Recorded data below:

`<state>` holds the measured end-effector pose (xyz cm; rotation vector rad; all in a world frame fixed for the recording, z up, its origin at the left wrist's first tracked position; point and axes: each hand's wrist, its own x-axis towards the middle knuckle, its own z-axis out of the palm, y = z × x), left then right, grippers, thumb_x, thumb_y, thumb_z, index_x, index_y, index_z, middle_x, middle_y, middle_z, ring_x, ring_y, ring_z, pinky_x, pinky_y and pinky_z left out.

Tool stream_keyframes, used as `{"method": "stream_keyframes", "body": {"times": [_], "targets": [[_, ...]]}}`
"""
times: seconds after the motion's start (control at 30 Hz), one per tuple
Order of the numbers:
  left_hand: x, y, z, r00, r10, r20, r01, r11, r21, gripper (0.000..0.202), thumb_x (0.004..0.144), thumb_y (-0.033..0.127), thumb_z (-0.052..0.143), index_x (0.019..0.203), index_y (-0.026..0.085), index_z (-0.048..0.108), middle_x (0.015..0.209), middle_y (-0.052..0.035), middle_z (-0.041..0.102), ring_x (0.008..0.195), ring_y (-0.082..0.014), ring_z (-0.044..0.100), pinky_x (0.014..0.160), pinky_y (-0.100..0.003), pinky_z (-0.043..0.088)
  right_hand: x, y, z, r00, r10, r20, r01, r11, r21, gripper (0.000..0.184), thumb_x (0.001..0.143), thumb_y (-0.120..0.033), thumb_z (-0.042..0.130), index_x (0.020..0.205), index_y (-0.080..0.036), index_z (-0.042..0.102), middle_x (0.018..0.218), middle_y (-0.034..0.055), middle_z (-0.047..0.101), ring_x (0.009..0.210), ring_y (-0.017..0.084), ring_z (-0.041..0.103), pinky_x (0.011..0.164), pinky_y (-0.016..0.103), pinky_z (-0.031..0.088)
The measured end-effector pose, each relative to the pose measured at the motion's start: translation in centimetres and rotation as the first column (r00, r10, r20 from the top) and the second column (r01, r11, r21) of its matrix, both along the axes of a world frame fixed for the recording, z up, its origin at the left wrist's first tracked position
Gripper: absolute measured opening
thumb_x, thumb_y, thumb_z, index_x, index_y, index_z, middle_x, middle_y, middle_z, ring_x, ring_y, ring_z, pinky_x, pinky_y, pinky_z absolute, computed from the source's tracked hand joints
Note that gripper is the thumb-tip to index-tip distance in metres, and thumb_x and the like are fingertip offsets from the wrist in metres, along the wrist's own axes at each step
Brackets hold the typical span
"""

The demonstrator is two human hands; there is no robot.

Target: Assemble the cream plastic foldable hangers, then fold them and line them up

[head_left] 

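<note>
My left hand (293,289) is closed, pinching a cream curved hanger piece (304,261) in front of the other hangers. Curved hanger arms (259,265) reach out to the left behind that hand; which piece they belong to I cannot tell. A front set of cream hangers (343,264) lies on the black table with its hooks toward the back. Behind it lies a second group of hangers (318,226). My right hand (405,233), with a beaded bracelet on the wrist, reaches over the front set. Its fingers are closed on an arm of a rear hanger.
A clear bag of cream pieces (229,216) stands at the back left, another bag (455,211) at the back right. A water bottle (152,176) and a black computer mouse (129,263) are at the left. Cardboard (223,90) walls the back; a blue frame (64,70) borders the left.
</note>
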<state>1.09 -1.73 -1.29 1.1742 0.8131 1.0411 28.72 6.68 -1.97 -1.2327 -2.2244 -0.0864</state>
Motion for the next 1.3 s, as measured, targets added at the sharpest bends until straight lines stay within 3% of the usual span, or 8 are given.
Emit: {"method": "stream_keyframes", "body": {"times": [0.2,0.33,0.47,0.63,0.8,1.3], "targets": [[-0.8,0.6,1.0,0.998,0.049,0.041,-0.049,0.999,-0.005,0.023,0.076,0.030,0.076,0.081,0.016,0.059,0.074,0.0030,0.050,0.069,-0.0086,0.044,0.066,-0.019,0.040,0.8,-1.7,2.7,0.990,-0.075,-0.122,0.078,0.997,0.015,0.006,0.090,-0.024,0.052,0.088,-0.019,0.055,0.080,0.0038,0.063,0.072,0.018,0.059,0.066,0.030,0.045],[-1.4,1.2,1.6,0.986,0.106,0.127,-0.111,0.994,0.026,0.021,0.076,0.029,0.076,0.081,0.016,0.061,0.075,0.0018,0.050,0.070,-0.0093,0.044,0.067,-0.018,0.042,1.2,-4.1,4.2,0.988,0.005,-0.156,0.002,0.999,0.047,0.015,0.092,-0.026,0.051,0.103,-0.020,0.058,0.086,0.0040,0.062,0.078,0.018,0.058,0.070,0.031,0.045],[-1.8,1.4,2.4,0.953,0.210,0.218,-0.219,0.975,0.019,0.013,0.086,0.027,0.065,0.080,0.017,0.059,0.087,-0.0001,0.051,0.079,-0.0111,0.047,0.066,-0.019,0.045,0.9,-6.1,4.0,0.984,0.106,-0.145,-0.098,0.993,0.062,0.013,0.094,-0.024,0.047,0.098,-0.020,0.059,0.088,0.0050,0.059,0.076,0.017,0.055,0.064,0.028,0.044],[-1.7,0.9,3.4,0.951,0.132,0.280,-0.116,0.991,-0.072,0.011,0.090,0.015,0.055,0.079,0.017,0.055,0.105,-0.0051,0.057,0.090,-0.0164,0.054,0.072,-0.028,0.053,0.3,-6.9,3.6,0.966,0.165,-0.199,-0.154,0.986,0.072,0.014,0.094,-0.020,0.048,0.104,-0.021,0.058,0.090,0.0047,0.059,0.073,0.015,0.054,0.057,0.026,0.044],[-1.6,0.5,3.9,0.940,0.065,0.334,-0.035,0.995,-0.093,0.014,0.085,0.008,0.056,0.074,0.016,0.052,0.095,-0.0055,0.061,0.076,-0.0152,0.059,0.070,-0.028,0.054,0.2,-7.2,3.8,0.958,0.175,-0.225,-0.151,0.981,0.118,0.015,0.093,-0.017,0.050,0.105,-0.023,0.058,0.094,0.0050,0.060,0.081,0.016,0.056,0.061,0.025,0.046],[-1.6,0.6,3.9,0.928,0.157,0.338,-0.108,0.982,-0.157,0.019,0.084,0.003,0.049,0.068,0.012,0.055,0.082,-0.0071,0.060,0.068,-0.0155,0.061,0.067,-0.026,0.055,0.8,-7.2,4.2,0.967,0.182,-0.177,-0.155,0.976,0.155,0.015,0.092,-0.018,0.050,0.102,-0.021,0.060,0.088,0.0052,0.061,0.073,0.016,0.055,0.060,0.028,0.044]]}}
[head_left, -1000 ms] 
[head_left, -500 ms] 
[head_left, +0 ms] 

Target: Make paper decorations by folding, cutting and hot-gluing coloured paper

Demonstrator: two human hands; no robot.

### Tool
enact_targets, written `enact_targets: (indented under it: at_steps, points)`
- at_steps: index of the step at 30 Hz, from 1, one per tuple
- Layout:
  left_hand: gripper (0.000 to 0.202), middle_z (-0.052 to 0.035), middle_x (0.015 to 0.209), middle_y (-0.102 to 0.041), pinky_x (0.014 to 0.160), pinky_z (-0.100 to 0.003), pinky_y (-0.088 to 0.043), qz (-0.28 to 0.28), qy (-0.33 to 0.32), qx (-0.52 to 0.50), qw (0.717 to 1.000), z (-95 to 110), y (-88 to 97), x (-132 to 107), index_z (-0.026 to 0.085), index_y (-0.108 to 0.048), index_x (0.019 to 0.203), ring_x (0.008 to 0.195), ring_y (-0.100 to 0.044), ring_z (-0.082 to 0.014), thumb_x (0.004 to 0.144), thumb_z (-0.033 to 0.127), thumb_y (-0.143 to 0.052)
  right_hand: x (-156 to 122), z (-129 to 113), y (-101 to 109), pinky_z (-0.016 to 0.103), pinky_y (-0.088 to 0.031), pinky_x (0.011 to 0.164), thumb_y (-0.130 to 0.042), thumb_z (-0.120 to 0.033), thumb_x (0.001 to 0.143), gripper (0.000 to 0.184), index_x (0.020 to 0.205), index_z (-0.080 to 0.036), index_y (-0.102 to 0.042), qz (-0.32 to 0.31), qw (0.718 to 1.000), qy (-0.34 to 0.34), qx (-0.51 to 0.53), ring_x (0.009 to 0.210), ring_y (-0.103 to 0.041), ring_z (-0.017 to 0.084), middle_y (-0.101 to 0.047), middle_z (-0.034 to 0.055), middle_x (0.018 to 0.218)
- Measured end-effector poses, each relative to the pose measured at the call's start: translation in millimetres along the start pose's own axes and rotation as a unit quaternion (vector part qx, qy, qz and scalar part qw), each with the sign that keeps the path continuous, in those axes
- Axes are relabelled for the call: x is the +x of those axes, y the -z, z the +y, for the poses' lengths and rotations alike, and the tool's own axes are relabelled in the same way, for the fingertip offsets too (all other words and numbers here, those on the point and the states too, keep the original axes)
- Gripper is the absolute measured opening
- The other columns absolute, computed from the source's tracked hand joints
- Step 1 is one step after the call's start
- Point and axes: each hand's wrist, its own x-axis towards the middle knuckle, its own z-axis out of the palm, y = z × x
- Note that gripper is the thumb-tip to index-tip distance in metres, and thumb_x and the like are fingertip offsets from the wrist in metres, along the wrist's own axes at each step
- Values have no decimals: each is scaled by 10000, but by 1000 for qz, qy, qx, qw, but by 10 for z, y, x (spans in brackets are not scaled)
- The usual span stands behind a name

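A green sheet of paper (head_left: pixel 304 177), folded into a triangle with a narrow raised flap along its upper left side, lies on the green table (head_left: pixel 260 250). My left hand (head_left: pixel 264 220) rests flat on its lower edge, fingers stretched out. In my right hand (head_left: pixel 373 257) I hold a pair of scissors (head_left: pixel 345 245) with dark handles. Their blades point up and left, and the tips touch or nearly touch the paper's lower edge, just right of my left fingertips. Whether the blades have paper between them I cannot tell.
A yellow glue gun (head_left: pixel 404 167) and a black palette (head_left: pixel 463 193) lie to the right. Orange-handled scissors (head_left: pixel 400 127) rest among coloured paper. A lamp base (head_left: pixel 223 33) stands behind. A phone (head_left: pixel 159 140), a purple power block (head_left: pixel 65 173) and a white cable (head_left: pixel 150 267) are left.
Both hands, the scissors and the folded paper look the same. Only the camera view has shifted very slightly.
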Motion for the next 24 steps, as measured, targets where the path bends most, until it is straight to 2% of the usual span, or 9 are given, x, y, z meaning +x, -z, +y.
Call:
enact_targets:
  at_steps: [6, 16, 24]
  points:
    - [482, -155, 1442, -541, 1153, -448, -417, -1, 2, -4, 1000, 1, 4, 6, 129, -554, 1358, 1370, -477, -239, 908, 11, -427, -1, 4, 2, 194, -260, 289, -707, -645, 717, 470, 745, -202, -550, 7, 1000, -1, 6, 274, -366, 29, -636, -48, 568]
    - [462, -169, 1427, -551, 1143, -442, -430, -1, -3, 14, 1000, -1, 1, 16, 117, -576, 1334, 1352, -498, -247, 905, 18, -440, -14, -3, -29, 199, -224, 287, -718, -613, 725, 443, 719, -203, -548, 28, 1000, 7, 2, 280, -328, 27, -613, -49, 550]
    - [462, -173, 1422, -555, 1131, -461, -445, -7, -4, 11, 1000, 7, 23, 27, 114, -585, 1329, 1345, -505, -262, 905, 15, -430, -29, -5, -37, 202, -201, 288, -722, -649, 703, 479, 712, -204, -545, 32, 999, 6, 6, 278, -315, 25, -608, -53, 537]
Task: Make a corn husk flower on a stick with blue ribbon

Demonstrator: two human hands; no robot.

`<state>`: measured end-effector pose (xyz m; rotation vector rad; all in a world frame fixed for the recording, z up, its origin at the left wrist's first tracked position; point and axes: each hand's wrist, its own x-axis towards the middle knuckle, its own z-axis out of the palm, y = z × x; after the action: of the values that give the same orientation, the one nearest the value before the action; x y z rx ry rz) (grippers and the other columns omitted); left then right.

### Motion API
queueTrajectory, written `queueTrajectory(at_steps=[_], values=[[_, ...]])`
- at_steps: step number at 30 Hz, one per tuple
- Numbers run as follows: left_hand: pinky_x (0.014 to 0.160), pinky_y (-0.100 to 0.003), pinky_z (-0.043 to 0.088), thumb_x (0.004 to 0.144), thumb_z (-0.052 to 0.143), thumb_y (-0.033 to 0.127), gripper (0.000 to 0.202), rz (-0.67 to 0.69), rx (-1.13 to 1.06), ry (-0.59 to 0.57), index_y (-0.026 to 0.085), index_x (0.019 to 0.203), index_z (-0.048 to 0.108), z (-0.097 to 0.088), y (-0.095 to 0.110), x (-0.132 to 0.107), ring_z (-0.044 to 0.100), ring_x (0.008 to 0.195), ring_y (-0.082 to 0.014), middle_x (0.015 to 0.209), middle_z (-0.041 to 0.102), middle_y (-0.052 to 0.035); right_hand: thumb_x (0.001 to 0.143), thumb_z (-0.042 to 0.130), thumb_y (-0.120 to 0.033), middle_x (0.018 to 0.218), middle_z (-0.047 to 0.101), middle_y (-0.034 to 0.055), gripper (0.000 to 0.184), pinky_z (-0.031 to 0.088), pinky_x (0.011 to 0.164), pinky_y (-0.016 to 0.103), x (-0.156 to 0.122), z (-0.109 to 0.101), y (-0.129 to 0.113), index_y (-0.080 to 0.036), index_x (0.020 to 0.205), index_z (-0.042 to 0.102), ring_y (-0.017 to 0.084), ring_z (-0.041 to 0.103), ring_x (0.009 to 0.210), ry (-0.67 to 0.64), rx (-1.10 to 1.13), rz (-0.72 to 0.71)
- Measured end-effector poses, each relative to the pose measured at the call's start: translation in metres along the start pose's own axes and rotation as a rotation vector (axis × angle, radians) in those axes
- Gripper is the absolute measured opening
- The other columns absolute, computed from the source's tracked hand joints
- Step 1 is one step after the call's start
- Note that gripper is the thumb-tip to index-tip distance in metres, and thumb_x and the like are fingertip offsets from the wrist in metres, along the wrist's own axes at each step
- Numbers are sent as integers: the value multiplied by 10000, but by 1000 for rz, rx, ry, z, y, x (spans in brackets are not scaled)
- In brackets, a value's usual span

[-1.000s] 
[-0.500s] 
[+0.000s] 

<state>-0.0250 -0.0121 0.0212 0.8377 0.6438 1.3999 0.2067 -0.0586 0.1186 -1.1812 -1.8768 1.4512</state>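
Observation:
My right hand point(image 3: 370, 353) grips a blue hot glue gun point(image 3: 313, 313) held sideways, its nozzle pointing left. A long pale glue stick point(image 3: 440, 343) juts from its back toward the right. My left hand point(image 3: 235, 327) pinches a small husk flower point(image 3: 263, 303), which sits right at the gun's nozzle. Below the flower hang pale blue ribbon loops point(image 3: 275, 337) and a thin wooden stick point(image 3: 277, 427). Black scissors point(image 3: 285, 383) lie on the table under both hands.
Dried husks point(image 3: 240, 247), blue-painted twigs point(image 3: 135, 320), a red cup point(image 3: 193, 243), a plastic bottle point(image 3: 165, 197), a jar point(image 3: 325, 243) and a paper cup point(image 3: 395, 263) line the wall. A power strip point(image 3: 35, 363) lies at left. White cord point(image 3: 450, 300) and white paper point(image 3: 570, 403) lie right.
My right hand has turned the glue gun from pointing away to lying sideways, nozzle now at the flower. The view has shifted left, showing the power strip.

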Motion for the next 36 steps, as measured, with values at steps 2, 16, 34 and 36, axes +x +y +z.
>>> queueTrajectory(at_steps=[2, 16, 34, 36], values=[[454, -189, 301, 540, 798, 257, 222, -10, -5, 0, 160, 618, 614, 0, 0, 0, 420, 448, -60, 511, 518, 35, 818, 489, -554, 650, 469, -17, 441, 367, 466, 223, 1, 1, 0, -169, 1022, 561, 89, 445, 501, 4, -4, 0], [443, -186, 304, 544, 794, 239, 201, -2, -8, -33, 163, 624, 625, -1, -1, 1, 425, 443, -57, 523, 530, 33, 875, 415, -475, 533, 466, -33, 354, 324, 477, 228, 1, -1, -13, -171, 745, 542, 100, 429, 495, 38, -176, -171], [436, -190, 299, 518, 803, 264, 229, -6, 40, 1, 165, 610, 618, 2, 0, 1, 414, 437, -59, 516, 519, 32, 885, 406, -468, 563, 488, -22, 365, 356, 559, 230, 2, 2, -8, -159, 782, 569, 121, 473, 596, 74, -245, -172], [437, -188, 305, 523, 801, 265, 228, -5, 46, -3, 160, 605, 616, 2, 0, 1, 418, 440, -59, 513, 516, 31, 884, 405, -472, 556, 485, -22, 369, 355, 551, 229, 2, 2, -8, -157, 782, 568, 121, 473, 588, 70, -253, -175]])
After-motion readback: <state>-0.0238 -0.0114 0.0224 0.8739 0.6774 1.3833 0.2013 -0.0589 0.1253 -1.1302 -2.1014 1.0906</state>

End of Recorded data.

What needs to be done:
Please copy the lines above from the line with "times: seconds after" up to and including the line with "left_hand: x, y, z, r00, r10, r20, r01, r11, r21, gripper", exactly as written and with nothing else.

Answer area:
times: seconds after the motion's start (control at 30 Hz), one per tuple
Order of the numbers:
  left_hand: x, y, z, r00, r10, r20, r01, r11, r21, gripper (0.000..0.202), thumb_x (0.004..0.144), thumb_y (-0.033..0.127), thumb_z (-0.052..0.143), index_x (0.019..0.203), index_y (-0.026..0.085), index_z (-0.048..0.108), middle_x (0.015..0.209), middle_y (-0.052..0.035), middle_z (-0.041..0.102), ring_x (0.008..0.195), ring_y (-0.082..0.014), ring_z (-0.044..0.100), pinky_x (0.014..0.160), pinky_y (-0.100..0.003), pinky_z (-0.043..0.088)

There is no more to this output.